La domanda, a questo punto, è perché questo errore giuridico così grossolano? Il fatto è che con l’abrogazione sostanziale della prescrizione (altro non è la sospensione della prescrizione dopo la sentenza di primo grado), si vorrebbe risolvere il problema della denegata giustizia, agendo sul sintomo e non sulla causa. La prescrizione di un reato non è la causa della denegata giustizia: è il sintomo di essa. Significa che la giustizia non è in grado, in tempi ragionevoli (che poi sono anni), di garantire processi equi e capaci di realizzare appieno le aspettative di giustizia. Dunque, la riforma vorrebbe eliminare non già il problema, ma il suo sintomo. In tal caso, però, il problema (la cosiddetta lungaggine processuale) rimarrebbe, dando occasione alla malattia (la denegata giustizia) di aggravarsi ulteriormente.

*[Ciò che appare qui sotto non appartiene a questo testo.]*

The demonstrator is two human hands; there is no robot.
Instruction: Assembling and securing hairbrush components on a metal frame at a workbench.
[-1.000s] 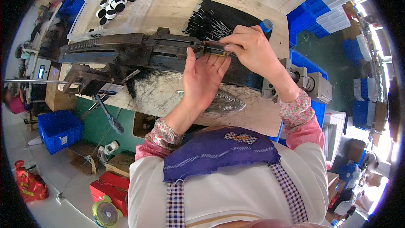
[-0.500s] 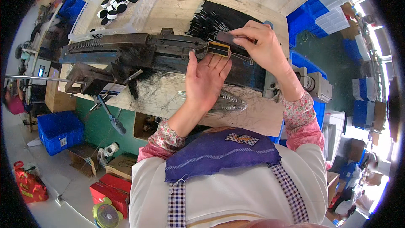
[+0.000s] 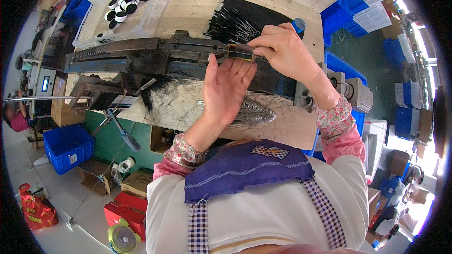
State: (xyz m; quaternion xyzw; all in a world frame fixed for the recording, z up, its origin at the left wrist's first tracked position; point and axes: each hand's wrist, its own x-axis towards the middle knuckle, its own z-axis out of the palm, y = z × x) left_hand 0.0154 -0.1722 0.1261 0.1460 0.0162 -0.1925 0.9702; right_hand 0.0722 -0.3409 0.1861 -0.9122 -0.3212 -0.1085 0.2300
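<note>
A long dark metal machine (image 3: 155, 59) with a coil spring at its left end lies across the bench. My left hand (image 3: 225, 89) is palm up, fingers stretched out flat, with its fingertips at the lower edge of a yellow-edged slot (image 3: 246, 58) on the machine. From the right, my right hand (image 3: 287, 52) pinches the end of a dark flat piece (image 3: 244, 49) that lies over this slot; the fingers partly hide it. Just beyond are several small black-bristled wire brushes (image 3: 238, 26). Bent U-shaped wires (image 3: 256, 113) lie in a bundle near my left wrist.
A clear plastic basket (image 3: 155, 14) holds several white-and-black round pieces at the back left. Loose black bristles (image 3: 165, 95) litter the bench. A blue-capped bottle (image 3: 298, 24) stands beyond my right hand. A grey motor-like unit (image 3: 358, 95) sits at the right.
My right hand has brought the dark flat piece left and down onto the yellow-edged slot, which lay uncovered before. The left hand stays nearly in place.
</note>
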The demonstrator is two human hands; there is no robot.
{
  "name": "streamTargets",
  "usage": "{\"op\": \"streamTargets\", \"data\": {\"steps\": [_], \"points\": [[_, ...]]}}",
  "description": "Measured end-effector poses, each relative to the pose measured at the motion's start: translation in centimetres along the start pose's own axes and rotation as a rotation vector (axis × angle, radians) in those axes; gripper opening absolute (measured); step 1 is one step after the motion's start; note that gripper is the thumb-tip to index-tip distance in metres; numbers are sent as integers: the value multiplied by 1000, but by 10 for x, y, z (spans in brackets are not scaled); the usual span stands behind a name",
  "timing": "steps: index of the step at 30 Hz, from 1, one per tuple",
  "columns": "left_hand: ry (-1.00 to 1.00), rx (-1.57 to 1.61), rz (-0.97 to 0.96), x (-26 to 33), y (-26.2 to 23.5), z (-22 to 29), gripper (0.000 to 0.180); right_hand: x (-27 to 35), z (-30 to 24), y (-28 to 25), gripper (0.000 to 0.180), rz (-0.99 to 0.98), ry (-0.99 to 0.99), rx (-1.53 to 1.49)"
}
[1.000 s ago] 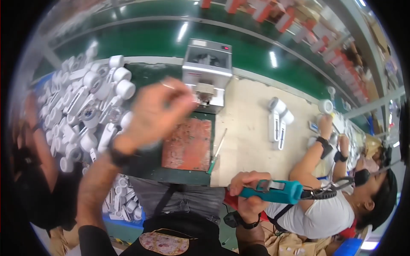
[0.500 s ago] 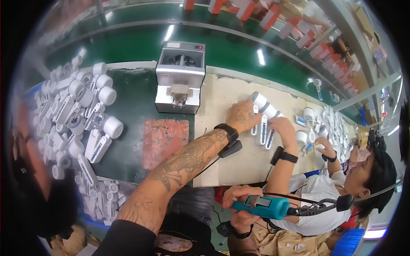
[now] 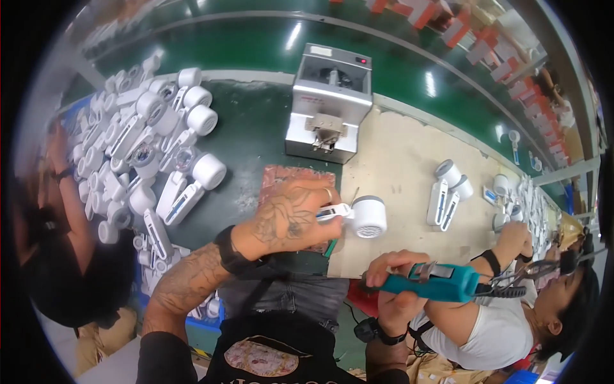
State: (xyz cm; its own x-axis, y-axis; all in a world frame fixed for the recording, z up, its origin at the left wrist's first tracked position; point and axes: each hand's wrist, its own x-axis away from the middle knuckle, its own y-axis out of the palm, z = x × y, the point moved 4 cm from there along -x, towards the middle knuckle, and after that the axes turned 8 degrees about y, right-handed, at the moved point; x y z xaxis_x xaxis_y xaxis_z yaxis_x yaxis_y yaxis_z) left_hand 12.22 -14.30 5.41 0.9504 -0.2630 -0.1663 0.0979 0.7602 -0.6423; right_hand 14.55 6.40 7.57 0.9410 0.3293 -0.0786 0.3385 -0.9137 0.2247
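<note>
Workbench (image 3: 409,160): left hand (image 3: 291,217) grips one white fan (image 3: 361,216), right hand (image 3: 390,278) one teal screwdriver (image 3: 435,281).

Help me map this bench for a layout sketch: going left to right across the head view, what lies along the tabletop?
Pile of white handheld fans → left hand holding a white fan → grey screw-feeder machine → pair of white fans → co-worker's hand.

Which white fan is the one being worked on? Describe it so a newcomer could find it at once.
Start at the grey machine at the back of the bench and come down to the reddish mat. There the left hand holds a white handheld fan by its handle. It alone is held; the other fans lie piled at left.
</note>
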Motion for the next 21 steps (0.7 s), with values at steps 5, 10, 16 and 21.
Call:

La soluzione dunque non è aggirare o violare quelle norme costituzionali che sono poste a presidio della tutela del cittadino davanti al potere giudiziario. La soluzione è trovare i giusti meccanismi che possano garantire esiti certi, in tempi ragionevolemente contenuti, dei procedimenti penali, senza che questi finiscano per infrangersi nel muro della prescrizione che è essa stessa presidio alla irragionevole durata dei processi e all’arbitrio giudiziario.